MixtureModel#

class MixtureModel(components, weights=None)[source]#

Bases: object

Represents a finite mixture of continuous probability distributions.

This class encapsulates a collection of distribution components and their corresponding weights.

Instances of this class can be compared for equality (==) and inequality (!=). Two models are considered equal if they have the same set of components and weights, regardless of the order in which components were added.

Parameters:
  • components (Sequence[ContinuousDistribution]) – A sequence of distribution objects that will form the mixture.

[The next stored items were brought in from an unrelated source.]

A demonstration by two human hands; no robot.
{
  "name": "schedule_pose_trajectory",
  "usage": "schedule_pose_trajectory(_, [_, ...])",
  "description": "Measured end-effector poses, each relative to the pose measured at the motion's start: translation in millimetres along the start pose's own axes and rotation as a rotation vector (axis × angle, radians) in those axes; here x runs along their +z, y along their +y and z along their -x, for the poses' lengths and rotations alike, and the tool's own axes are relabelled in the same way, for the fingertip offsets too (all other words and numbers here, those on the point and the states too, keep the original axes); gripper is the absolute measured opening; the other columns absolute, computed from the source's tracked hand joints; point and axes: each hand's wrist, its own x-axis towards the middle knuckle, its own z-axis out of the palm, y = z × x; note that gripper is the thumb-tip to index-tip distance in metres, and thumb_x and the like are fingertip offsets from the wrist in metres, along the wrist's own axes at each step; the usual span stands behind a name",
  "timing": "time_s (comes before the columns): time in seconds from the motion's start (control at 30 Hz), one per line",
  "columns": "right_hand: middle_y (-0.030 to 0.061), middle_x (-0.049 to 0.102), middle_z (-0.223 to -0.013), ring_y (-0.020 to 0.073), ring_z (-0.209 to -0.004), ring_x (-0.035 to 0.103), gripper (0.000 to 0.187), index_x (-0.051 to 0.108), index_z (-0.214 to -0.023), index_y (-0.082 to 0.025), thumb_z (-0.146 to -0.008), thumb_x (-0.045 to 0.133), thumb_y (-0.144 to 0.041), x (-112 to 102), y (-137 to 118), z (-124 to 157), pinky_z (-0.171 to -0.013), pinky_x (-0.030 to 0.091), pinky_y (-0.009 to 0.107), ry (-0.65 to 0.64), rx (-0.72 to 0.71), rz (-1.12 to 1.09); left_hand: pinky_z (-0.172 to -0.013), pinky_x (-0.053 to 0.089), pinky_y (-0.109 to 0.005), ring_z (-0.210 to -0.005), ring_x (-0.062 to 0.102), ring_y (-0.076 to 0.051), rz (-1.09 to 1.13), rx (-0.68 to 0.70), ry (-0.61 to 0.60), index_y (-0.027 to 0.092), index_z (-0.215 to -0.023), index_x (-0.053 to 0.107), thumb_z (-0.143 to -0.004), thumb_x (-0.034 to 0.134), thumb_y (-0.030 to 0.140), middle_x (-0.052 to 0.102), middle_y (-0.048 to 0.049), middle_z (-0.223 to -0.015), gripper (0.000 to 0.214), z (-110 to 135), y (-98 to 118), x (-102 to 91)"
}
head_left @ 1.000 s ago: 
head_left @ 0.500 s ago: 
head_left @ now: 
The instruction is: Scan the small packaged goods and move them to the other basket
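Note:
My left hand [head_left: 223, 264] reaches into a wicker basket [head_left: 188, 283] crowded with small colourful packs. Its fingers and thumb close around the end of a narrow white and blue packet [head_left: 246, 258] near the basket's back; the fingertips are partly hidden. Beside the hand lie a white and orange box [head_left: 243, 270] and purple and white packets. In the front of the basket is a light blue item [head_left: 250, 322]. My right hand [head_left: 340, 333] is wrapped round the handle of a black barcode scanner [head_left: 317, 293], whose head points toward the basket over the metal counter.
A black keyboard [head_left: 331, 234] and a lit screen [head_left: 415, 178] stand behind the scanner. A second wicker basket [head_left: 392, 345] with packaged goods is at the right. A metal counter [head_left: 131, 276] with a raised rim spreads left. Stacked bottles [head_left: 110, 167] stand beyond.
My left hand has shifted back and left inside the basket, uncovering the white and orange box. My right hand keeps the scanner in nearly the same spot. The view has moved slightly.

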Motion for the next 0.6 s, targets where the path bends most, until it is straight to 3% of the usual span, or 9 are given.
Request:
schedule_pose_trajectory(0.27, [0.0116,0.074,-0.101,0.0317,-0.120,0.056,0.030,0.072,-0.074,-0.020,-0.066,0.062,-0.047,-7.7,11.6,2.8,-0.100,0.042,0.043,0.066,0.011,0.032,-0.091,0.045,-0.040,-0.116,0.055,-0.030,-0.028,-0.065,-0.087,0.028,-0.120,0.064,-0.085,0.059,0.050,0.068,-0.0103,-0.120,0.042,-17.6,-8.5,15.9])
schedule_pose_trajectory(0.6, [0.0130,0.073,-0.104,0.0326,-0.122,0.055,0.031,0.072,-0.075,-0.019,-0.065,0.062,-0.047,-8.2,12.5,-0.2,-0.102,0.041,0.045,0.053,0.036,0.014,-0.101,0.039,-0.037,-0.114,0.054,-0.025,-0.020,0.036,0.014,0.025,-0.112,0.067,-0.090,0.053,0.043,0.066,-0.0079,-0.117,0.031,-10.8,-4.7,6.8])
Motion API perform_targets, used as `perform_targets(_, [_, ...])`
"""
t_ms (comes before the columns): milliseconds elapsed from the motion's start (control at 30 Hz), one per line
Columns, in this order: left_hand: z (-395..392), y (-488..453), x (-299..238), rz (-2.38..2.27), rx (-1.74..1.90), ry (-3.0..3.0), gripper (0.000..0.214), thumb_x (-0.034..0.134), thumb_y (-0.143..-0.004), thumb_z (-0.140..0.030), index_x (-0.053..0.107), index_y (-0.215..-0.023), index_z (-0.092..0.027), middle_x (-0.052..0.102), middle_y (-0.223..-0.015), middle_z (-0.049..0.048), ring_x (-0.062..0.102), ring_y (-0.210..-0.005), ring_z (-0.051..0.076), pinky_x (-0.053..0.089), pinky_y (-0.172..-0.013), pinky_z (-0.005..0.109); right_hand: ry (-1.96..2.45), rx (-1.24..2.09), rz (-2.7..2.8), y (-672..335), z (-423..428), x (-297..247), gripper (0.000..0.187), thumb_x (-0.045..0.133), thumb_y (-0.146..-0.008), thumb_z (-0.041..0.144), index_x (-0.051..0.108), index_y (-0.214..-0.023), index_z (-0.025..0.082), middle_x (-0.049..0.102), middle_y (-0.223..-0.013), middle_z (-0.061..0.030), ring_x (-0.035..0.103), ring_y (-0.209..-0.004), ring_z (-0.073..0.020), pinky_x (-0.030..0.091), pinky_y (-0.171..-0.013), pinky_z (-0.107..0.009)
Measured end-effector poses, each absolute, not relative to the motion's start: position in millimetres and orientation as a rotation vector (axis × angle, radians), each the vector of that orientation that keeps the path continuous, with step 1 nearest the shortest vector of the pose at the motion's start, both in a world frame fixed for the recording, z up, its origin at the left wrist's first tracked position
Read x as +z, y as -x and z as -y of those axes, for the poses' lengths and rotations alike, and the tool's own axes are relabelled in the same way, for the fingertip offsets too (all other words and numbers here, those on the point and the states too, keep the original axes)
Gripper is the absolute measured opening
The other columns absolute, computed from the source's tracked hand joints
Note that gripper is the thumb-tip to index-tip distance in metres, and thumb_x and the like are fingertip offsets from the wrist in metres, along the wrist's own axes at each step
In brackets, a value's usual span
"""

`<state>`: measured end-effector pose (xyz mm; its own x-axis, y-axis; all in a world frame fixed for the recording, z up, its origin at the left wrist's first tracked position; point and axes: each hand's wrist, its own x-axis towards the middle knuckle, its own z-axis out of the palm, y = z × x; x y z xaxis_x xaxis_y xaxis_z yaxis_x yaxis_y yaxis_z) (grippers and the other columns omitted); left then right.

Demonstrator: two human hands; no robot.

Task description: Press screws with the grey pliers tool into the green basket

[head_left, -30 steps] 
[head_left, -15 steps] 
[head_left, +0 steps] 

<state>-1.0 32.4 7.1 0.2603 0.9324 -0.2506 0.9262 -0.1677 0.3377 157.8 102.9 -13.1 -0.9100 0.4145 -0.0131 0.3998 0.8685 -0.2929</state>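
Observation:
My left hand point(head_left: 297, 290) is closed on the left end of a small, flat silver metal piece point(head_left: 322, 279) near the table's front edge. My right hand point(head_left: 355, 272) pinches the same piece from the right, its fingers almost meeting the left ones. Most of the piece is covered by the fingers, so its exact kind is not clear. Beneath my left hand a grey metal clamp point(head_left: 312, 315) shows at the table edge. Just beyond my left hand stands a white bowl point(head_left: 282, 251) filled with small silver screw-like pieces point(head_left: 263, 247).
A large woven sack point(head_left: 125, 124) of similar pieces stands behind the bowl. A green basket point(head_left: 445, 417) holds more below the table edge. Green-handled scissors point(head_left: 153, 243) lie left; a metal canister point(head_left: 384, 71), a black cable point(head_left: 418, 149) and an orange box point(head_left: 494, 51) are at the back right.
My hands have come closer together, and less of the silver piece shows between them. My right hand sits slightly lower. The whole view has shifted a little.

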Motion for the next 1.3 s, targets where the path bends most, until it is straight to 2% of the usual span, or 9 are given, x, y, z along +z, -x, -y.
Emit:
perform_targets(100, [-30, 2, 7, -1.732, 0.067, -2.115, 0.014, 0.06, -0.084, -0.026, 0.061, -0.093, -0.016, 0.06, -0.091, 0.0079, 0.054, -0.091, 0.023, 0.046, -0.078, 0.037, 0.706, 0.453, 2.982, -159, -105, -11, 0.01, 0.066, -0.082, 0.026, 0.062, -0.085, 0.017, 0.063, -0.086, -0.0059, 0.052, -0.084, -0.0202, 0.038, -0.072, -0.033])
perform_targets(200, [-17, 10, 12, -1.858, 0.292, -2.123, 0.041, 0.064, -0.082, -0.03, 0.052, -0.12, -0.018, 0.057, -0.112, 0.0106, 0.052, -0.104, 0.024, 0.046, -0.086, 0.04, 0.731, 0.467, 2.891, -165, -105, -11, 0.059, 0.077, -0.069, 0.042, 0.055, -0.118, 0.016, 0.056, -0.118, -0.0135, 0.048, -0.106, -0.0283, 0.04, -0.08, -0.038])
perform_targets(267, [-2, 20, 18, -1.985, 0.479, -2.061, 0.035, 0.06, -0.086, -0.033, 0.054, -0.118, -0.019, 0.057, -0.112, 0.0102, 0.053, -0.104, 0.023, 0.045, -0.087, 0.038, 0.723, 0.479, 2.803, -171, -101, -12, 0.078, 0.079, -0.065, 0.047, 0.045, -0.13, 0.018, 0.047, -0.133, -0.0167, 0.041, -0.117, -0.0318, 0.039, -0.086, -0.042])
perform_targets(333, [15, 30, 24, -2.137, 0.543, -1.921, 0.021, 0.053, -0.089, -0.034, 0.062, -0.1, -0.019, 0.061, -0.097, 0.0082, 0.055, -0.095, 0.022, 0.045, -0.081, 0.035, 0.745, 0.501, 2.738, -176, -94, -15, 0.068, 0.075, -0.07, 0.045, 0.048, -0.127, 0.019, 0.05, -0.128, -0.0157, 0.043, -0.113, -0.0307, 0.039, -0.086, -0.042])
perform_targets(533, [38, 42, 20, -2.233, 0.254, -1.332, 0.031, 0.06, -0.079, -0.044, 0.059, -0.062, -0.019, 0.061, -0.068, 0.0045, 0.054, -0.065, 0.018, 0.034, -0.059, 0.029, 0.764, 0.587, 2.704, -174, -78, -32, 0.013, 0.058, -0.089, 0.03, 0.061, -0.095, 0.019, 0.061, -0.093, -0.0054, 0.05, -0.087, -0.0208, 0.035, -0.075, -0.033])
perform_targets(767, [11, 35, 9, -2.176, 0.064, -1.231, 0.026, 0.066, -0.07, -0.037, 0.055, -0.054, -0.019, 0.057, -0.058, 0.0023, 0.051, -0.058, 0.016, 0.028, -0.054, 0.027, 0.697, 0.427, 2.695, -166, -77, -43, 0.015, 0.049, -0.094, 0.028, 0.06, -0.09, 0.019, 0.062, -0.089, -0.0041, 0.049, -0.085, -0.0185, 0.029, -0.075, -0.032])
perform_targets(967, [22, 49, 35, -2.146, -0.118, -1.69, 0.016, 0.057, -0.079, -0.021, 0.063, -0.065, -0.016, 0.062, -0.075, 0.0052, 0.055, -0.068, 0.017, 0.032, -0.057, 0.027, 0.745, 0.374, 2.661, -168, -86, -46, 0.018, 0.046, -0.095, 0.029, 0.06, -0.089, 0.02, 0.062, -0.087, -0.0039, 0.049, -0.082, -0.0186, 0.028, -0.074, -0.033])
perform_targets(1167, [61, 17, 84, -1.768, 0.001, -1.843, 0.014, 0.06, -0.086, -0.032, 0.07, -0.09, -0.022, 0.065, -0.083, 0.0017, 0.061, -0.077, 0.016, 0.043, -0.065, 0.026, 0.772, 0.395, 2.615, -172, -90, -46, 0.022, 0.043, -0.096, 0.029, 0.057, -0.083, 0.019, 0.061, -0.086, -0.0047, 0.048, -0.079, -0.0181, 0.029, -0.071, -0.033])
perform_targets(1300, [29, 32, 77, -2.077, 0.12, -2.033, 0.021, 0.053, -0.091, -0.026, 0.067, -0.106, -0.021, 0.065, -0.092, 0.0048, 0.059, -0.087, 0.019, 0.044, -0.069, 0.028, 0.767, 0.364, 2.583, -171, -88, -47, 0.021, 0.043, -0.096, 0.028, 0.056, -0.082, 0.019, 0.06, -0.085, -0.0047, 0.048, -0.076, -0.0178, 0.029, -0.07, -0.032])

  • weights (Optional[ArrayLike], optional) – An array of initial weights for the components. The weights must be positive and sum to 1. If None, components are assigned equal weights. Defaults to None.

Variables:
  • components (tuple[ContinuousDistribution]) – A tuple of the distribution objects that form the mixture.

  • n_components (int) – The number of components in the mixture.

  • weights (NDArray[np.float64]) – A NumPy array of the normalized weights for each component. The sum of weights is always 1.

  • log_weights (NDArray[np.float64]) – A NumPy array of the natural logarithm of the component weights.

Raises:

ValueError – If the list of components is empty, or if the provided weights are invalid (e.g., negative, wrong number of elements, or do not sum to 1).

Methods

add_component(component, weight)

Adds a new component to the mix, preserving the proportions of the existing component weights.

remove_component(component_idx)

Removes a component from the mixture by its index.

pdf(X)

Probability Density Function of the mixture.

lpdf(X)

Logarithms of the Probability Density Function.

loglikelihood(X)

Log-likelihood of the complete data X.

generate(size)

Generates random samples from the mixture model.